A cozy, creamy autumn soup made with roasted butternut squash and sweet potatoes, blended with warm spices for a comforting fall meal.
Author:Beth
Prep Time:15 minutes
Cook Time:40 minutes
Total Time:55 minutes
Yield:4 servings 1x
Category:Soup
Method:Roast, Blend
Cuisine:American
Diet:Vegan
Ingredients
Scale
1 medium butternut squash, peeled and cubed
2 medium sweet potatoes, peeled and cubed
1 medium onion, chopped
2 cloves garlic, minced
4 cups vegetable broth
2 tbsp olive oil
1/2 tsp ground cinnamon
1/4 tsp ground nutmeg
1/2 tsp ground ginger
1/2 cup coconut milk or heavy cream
Salt and pepper, to taste
Fresh thyme or pumpkin seeds for garnish (optional)
Instructions
Preheat oven to 400°F (200°C). Line a baking sheet with parchment paper.
Spread butternut squash and sweet potatoes on the baking sheet. Drizzle with olive oil and season with salt and pepper.
Roast for 25-30 minutes, or until vegetables are tender and lightly browned.

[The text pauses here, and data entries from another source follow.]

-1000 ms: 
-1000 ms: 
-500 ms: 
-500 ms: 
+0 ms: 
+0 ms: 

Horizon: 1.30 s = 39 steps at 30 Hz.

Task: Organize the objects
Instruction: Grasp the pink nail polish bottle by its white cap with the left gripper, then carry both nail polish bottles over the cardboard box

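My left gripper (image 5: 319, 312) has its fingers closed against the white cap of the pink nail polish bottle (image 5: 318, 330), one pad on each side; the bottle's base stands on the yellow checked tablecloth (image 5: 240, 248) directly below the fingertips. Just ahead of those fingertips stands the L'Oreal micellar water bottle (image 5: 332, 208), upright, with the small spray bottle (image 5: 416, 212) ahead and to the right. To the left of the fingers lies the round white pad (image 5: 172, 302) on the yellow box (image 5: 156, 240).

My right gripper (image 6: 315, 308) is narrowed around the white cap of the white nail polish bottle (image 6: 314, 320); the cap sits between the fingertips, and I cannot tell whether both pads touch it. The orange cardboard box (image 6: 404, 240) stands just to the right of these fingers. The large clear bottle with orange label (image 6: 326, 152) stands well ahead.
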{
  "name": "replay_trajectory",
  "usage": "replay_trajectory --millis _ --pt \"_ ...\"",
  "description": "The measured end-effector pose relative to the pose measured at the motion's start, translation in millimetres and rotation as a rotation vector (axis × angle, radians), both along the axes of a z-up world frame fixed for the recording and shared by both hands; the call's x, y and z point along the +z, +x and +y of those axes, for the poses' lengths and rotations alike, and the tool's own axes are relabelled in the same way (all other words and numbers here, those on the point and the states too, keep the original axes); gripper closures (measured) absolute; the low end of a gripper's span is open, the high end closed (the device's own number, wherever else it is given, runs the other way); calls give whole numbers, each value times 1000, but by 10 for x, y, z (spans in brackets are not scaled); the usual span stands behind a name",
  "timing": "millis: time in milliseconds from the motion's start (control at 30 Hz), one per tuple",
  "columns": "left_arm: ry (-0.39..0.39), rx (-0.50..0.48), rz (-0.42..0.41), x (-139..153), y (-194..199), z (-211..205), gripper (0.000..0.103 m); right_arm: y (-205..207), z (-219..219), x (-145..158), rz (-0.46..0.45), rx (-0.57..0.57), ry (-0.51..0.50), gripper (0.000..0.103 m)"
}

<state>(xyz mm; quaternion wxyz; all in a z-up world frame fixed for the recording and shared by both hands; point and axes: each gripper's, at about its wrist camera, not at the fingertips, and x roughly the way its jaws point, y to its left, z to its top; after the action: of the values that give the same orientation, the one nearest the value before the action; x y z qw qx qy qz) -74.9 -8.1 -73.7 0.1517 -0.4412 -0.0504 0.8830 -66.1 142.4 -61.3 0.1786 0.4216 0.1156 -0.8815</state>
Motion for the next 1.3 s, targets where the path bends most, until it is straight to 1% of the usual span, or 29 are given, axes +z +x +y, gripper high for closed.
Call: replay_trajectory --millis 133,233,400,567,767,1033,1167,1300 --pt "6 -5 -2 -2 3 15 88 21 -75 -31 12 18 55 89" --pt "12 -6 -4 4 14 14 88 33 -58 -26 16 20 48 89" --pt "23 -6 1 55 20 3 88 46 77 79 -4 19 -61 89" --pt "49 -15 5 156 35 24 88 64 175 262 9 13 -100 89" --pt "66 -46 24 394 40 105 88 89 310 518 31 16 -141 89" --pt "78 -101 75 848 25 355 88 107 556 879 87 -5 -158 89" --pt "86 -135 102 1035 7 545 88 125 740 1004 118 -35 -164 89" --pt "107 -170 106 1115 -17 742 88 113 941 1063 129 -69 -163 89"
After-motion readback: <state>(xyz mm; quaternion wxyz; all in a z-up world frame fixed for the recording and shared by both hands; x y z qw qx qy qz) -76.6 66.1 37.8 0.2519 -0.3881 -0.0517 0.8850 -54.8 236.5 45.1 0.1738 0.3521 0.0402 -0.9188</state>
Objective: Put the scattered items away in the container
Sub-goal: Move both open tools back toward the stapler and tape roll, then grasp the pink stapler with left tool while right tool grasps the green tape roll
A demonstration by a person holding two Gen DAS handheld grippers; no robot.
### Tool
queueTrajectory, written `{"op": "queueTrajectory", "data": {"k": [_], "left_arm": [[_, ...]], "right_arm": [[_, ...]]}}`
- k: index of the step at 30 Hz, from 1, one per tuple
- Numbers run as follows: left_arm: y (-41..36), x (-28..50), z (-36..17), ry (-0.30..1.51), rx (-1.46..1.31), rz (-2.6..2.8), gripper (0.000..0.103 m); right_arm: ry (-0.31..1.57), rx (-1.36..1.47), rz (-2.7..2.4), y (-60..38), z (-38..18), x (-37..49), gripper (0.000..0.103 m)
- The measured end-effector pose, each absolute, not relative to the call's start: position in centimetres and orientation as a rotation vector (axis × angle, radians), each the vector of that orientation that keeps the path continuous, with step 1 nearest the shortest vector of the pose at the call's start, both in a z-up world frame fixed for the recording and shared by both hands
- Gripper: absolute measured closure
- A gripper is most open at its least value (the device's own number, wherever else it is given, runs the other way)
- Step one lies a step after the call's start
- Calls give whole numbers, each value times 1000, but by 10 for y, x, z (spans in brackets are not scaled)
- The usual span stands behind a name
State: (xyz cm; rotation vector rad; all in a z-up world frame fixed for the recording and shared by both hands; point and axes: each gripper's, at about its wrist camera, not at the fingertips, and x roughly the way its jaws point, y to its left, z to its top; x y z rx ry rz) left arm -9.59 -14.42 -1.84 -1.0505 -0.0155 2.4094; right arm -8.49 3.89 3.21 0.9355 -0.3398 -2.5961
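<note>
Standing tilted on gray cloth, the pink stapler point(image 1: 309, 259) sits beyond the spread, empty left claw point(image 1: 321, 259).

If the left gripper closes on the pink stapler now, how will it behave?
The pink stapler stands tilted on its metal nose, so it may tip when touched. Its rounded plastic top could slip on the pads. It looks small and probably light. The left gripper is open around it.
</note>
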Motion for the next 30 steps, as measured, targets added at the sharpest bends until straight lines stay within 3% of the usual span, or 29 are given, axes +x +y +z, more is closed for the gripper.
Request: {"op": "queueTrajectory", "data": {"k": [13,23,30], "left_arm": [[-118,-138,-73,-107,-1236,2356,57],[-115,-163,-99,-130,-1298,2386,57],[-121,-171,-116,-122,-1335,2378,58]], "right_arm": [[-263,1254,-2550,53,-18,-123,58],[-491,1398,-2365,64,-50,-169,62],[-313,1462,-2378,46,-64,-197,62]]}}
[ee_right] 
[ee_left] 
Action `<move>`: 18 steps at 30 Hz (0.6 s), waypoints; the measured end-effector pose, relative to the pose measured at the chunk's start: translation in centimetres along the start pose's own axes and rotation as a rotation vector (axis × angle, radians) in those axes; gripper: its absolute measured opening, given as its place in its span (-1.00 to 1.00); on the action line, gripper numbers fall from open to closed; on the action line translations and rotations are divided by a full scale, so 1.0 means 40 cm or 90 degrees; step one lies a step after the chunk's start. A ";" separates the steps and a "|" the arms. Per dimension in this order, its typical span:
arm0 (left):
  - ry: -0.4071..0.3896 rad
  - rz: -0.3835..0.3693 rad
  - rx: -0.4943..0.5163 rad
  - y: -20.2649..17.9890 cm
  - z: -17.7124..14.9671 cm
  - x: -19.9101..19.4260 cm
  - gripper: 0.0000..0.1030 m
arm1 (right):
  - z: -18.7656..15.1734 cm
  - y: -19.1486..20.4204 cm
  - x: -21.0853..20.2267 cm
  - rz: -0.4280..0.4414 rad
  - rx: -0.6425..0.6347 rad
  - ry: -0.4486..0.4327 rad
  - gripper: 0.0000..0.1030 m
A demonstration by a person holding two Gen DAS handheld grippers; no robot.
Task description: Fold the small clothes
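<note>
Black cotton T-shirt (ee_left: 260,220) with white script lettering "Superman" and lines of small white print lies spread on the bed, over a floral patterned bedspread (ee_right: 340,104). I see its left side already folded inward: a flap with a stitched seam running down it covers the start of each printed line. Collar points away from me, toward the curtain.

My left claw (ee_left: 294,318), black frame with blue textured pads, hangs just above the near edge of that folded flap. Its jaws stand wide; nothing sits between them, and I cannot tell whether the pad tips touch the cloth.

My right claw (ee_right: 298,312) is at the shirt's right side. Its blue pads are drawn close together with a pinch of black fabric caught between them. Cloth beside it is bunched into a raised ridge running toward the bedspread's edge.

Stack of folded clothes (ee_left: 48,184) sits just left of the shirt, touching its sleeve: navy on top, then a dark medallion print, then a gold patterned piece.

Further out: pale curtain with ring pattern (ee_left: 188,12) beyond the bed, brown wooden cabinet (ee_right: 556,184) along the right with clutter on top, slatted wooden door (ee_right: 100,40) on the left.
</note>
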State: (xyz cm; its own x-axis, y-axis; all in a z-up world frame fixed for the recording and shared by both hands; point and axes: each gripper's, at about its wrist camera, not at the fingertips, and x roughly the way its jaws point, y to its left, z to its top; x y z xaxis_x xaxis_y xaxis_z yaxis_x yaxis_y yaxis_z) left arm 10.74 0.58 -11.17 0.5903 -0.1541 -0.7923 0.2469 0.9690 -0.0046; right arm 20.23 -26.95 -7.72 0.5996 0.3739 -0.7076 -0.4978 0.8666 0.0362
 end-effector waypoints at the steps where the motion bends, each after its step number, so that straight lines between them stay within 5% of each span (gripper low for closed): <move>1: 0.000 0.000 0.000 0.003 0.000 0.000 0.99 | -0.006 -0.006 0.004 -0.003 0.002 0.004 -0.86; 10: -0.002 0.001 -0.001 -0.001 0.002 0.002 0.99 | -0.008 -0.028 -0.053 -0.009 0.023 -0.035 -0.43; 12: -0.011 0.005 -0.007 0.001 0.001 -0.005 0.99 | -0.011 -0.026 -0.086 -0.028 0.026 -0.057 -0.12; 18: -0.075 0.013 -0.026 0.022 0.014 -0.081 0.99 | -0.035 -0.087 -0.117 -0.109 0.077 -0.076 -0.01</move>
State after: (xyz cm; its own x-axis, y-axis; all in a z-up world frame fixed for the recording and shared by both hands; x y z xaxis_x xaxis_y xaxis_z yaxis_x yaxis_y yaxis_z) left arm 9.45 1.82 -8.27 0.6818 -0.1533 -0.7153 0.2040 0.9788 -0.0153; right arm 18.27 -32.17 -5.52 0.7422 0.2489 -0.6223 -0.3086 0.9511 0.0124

In a large pot, heat a little olive oil over medium heat. Add chopped onion and cook until translucent, about 5 minutes.
Add minced garlic and cook for another 1-2 minutes.
Add the roasted vegetables to the pot along with vegetable broth, cinnamon, nutmeg, and ginger. Bring to a boil, then reduce heat and simmer for 10 minutes.
Remove from heat and use an immersion blender to puree the soup until smooth. Alternatively, transfer to a blender in batches.
Stir in coconut milk or cream. Season with additional salt and pepper if needed.
Ladle into bowls and garnish with fresh thyme or pumpkin seeds, if desired.
Notes
For extra flavor, add a pinch of cayenne pepper for heat.